Identification of plasma proteins containing sulfite-reactive disulfide bonds

Plasma protein S-sulfonate compounds (RS-SO-3) have previously been shown to form, presumably by sulfitolysis of disulfide bonds, as a result of exposure to sulfite. In the investigations reported here, we identify two proteins in rabbit plasma, namely albumin and plasma fibronectin, which contain reactive sites for S-sulfonate formation. Separation and identification of these proteins following in vitro and in vivo exposure to sulfite was accomplished primarily by column chromatographic and electrophoretic techniques. In addition, the structure of presumed S-sulfonate groups was confirmed by the identification of cysteinyl-S-sulfonate residues in protein hydrolysates generated by enzymatic digestion. The molar ratio of RS-SO-3 in both albumin and plasma fibronectin was less than one. Data from our experiments suggest that the mixed disulfide site of non- mercaptalbumin is the reactive site for S-sulfonate formation.

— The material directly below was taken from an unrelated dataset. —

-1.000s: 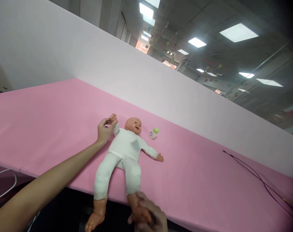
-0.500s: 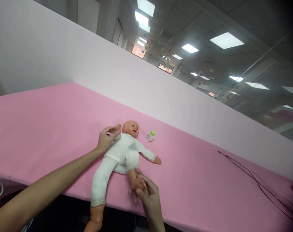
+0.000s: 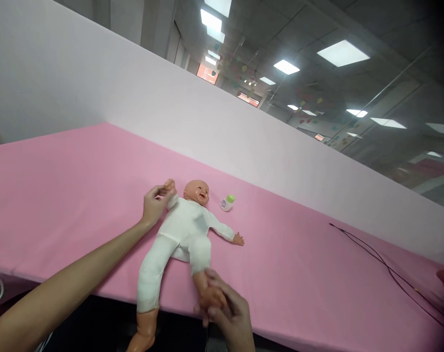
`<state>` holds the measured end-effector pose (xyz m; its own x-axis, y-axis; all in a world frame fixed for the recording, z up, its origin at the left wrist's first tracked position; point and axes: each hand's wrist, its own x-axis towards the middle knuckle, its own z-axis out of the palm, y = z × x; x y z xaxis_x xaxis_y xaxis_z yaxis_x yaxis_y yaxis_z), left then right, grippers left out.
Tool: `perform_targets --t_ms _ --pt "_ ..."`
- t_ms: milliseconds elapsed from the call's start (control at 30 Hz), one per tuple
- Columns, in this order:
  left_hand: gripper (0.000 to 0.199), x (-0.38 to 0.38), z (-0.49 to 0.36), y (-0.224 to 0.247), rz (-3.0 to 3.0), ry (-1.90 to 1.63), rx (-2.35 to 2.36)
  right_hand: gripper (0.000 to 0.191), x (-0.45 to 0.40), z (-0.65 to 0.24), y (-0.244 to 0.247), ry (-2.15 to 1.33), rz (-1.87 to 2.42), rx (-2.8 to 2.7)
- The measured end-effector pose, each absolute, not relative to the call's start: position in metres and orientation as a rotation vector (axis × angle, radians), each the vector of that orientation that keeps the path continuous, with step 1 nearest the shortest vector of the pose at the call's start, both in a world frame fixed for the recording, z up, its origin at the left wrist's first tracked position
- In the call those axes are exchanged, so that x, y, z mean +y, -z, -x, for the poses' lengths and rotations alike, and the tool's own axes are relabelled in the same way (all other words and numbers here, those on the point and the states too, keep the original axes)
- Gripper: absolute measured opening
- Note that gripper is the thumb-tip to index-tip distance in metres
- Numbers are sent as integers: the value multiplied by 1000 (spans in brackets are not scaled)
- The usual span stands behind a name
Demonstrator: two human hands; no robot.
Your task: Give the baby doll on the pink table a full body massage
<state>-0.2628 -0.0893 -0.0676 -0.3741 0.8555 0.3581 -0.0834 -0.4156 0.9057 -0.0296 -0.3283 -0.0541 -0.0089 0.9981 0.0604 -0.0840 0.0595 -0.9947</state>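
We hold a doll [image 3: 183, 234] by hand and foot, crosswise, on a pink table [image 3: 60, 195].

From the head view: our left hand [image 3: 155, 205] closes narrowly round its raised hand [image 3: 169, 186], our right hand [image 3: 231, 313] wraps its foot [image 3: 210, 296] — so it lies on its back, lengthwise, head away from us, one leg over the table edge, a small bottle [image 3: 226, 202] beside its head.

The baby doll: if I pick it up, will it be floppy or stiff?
The baby doll will probably feel floppy: its white padded suit looks soft, and one leg bends where the right hand holds the foot. Its shiny head looks firmer and may feel heavier, so it could flop.
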Motion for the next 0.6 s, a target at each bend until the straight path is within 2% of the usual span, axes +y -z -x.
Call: perform_targets --t_ms 100,233,400,500,600 --pt "24 -105 252 70 -1594 -1600 1001 43 -283 46 38 -1117 1140 -1231" --pt "24 -110 246 75 -1641 -1455 940 49 -248 65 42 -1133 1094 -1165" --pt "33 -94 250 75 -1302 -1585 966 42 -279 53 48 -1115 1077 -1288" --pt "41 -80 260 76 -907 -1727 981 44 -320 37 62 -1280 1017 -1310" --pt "49 -68 274 79 -547 -1728 1009 46 -356 29 82 -1383 1057 -1265"
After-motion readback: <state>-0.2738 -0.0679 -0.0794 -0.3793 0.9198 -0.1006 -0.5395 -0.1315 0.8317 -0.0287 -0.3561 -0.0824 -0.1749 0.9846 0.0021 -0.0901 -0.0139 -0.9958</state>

The site(s) of formation within the plasma fibronectin molecule was not investigated. The possible physiological significance of disulfide sulfitolysis of albumin and plasma fibronectin is discussed.

Reversed-phase ion-pair liquid chromatographic procedure with electrochemical detection for the analysis of urinary thiosulphate

A method using high-performance liquid chromatography with mercury-based electrochemical detection has been developed for the determination of thiosulphate in urine. The chromatographic separation is based upon ion-pair formation between thiosulphate and tetrabutylammonium and reversed-phase chromatography. The method was compared with an earlier reported colorimetric assay and found to be superior with respect to specificity and sensitivity.

Attempts to induce cytogenetic effects with sulphite in sulphite oxidase-deficient Chinese hamsters and mice

Chinese hamsters and mice were made sulphite-oxidase deficient by the feeding of a low-molybdenum diet with sodium tungstate as a drinking-water supplement. Hepatic sulphite-oxidase activity was checked spectrophotometrically. Under normal conditions, sulphite-oxidase activity is high in the mouse and low in the Chinese hamster. Sulphite (SO3--) was given in a single or double oral dose in aqueous solution or dissolved in fruit juice or by repeated subcutaneous injections up to the maximum tolerated doses. Possible cytogenetic effects were studied in bone-marrow cells using three test systems--the sister chromatid exchange, chromosome aberration and micronucleus tests. No induction of cytogenetic effects was observed with any of the three tests in either species, indicating that no damage at the chromosomal level was induced by sulphite in these animals, even when sulphite-oxidase activity was reduced to a very low level.